WHAT IS BEING ASKED>
Give the data again in full. Keep every line the same.

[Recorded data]

Content starts

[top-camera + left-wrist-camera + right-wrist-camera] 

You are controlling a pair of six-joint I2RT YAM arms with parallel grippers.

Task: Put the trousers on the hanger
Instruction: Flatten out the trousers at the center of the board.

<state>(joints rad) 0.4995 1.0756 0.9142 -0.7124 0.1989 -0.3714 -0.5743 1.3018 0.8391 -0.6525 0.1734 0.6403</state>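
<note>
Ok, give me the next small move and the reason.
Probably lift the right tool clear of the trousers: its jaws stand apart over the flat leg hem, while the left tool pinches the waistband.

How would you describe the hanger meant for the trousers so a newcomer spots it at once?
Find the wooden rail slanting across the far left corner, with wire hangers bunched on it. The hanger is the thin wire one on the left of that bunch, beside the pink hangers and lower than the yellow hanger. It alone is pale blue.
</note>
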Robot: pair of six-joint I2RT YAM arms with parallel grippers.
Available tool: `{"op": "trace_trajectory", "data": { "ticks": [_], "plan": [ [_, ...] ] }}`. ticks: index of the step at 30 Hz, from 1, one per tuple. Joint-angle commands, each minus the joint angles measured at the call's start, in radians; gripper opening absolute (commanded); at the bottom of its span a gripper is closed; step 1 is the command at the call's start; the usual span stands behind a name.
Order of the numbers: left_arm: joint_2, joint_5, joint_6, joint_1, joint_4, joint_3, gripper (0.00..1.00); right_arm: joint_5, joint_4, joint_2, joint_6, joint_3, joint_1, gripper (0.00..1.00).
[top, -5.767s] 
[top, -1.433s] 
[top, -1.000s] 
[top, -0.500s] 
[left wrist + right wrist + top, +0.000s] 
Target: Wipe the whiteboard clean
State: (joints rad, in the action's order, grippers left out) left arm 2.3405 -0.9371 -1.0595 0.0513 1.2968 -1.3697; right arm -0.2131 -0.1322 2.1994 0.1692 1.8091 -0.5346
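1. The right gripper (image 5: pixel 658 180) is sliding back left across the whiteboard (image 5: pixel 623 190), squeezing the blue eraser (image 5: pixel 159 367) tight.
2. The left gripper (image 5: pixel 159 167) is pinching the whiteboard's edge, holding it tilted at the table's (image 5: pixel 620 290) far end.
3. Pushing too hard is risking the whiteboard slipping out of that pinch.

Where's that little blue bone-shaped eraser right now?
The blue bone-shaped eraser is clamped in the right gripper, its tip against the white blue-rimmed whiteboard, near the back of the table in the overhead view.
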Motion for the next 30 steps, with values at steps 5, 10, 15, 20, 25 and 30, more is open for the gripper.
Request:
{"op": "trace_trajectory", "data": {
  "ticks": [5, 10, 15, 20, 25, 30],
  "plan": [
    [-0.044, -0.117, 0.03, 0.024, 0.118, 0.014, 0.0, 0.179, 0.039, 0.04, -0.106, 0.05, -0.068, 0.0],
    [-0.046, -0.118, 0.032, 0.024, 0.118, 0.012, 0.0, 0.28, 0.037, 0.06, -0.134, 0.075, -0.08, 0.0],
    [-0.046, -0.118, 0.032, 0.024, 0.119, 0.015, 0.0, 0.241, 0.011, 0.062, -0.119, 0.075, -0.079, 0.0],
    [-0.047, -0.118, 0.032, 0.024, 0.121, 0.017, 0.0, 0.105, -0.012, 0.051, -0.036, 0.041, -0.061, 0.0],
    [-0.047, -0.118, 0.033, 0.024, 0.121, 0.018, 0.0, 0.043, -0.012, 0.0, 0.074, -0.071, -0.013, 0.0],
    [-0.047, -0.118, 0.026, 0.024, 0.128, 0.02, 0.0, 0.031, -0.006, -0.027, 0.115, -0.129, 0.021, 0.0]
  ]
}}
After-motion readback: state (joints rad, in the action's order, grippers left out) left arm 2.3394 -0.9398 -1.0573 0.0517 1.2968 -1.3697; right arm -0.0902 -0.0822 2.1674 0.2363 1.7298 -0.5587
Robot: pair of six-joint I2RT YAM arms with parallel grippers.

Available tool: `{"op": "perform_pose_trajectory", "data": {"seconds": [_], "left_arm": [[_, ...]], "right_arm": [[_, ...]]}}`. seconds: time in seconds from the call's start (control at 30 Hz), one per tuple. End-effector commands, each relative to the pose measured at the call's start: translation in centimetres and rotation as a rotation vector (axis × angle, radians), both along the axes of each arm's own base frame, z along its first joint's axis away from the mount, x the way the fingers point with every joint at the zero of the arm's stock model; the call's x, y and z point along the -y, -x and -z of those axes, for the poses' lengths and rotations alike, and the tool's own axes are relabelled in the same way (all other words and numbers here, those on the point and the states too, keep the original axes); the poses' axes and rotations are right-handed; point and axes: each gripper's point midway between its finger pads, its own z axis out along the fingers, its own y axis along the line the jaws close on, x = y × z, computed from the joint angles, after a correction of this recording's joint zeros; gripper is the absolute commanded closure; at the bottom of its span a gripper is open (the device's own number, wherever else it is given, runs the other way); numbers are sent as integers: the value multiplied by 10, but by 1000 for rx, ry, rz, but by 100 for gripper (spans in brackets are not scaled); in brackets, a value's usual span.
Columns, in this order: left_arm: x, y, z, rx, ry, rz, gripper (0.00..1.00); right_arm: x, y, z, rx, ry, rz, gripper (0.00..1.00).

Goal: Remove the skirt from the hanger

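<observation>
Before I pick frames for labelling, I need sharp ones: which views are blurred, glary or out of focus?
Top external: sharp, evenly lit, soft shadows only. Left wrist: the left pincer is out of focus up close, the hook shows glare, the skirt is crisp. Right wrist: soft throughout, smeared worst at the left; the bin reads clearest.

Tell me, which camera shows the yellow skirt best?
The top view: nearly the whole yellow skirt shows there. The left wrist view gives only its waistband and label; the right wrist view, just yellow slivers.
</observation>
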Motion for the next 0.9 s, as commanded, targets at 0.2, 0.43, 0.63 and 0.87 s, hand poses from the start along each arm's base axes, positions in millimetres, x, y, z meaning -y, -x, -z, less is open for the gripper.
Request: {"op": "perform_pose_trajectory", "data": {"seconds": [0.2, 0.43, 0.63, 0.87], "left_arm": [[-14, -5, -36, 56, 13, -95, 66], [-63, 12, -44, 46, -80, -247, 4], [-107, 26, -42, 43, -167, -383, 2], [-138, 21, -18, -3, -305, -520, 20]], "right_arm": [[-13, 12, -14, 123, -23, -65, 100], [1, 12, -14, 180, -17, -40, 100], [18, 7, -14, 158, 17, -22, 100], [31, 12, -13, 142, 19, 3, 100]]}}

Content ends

RESPONSE TO THE EXERCISE>
[top-camera + left-wrist-camera + right-wrist-camera] 

You are controlling a pair of six-joint I2RT YAM arms with parallel grippers.

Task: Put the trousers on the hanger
Instruction: Flatten out the trousers at the center of the board.

<state>(joints rad) 0.4995 1.0756 0.9142 -0.7124 0.1989 -0.3714 -0.5743 1.3018 0.8391 -0.6525 0.1734 0.6403</state>
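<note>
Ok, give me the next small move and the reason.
Probably lift the right tool clear of the trousers: its jaws stand apart over the flat leg hem, while the left tool pinches the waistband.

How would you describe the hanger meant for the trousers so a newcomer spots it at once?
Find the wooden rail slanting across the far left corner, with wire hangers bunched on it. The hanger is the thin wire one on the left of that bunch, beside the pink hangers and lower than the yellow hanger. It alone is pale blue.
</note>
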Robot: pair of six-joint I2RT YAM arms with parallel grippers.
Available tool: `{"op": "trace_trajectory", "data": { "ticks": [_], "plan": [ [_, ...] ] }}`. ticks: index of the step at 30 Hz, from 1, one per tuple. Joint-angle commands, each minus the joint angles measured at the call's start, in radians; gripper opening absolute (commanded); at the bottom of its span a gripper is closed; step 1 is the command at the call's start; the usual span stands behind a name.
Order of the numbers: left_arm: joint_2, joint_5, joint_6, joint_1, joint_4, joint_3, gripper (0.00..1.00); right_arm: joint_5, joint_4, joint_2, joint_6, joint_3, joint_1, gripper (0.00..1.00).
[top, -5.767s] 
[top, -1.433s] 
[top, -1.000s] 
[top, -0.500s] 
[left wrist + right wrist + top, +0.000s] 
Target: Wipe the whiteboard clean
State: (joints rad, in the action's order, grippers left out) left arm 2.3405 -0.9371 -1.0595 0.0513 1.2968 -1.3697; right arm -0.2131 -0.1322 2.1994 0.1692 1.8091 -0.5346
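1. The right gripper (image 5: pixel 658 180) is sliding back left across the whiteboard (image 5: pixel 623 190), squeezing the blue eraser (image 5: pixel 159 367) tight.
2. The left gripper (image 5: pixel 159 167) is pinching the whiteboard's edge, holding it tilted at the table's (image 5: pixel 620 290) far end.
3. Pushing too hard is risking the whiteboard slipping out of that pinch.

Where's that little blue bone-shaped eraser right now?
The blue bone-shaped eraser is clamped in the right gripper, its tip against the white blue-rimmed whiteboard, near the back of the table in the overhead view.
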Motion for the next 30 steps, with values at steps 5, 10, 15, 20, 25 and 30, more is open for the gripper.
Request:
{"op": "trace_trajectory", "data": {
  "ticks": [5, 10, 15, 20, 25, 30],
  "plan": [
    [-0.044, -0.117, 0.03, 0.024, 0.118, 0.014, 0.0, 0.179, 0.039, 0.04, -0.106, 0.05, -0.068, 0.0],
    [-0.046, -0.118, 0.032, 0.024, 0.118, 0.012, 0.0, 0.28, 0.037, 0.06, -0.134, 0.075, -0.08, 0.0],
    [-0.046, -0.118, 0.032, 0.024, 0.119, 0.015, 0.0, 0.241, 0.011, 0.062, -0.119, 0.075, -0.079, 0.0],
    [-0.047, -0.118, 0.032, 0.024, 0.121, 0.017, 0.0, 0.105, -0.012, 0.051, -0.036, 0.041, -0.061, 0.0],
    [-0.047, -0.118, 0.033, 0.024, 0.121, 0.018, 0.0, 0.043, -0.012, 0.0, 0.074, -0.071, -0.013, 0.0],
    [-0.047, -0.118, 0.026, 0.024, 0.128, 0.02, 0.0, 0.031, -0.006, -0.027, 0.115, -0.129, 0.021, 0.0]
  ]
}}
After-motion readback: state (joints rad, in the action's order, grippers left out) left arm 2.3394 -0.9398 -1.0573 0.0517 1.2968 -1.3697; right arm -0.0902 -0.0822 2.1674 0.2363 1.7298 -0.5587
Robot: pair of six-joint I2RT YAM arms with parallel grippers.

Available tool: `{"op": "perform_pose_trajectory", "data": {"seconds": [_], "left_arm": [[_, ...]], "right_arm": [[_, ...]]}}`. seconds: time in seconds from the call's start (control at 30 Hz), one per tuple. End-effector commands, each relative to the pose measured at the call's start: translation in centimetres and rotation as a rotation vector (axis × angle, radians), both along the axes of each arm's own base frame, z along its first joint's axis away from the mount, x the way the fingers point with every joint at the zero of the arm's stock model; the call's x, y and z point along the -y, -x and -z of those axes, for the poses' lengths and rotations alike, and the tool's own axes are relabelled in the same way (all other words and numbers here, those on the point and the states too, keep the original axes); the poses' axes and rotations are right-handed; point and axes: each gripper's point midway between its finger pads, its own z axis out along the fingers, its own y axis along the line the jaws close on, x = y × z, computed from the joint angles, after a correction of this recording's joint zeros; gripper is the absolute commanded closure; at the bottom of its span a gripper is open (the device's own number, wherever else it is given, runs the other way); numbers are sent as integers: the value multiplied by 10, but by 1000 for rx, ry, rz, but by 100 for gripper (spans in brackets are not scaled); in brackets, a value's usual span.
Columns, in this order: left_arm: x, y, z, rx, ry, rz, gripper (0.00..1.00); right_arm: x, y, z, rx, ry, rz, gripper (0.00..1.00).

Goal: Remove the skirt from the hanger

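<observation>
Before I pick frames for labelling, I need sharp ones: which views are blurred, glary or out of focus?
Top external: sharp, evenly lit, soft shadows only. Left wrist: the left pincer is out of focus up close, the hook shows glare, the skirt is crisp. Right wrist: soft throughout, smeared worst at the left; the bin reads clearest.

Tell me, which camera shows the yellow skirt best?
The top view: nearly the whole yellow skirt shows there. The left wrist view gives only its waistband and label; the right wrist view, just yellow slivers.
</observation>
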Motion for the next 0.9 s, as commanded, targets at 0.2, 0.43, 0.63 and 0.87 s, hand poses from the start along each arm's base axes, positions in millimetres, x, y, z meaning -y, -x, -z, less is open for the gripper.
Request: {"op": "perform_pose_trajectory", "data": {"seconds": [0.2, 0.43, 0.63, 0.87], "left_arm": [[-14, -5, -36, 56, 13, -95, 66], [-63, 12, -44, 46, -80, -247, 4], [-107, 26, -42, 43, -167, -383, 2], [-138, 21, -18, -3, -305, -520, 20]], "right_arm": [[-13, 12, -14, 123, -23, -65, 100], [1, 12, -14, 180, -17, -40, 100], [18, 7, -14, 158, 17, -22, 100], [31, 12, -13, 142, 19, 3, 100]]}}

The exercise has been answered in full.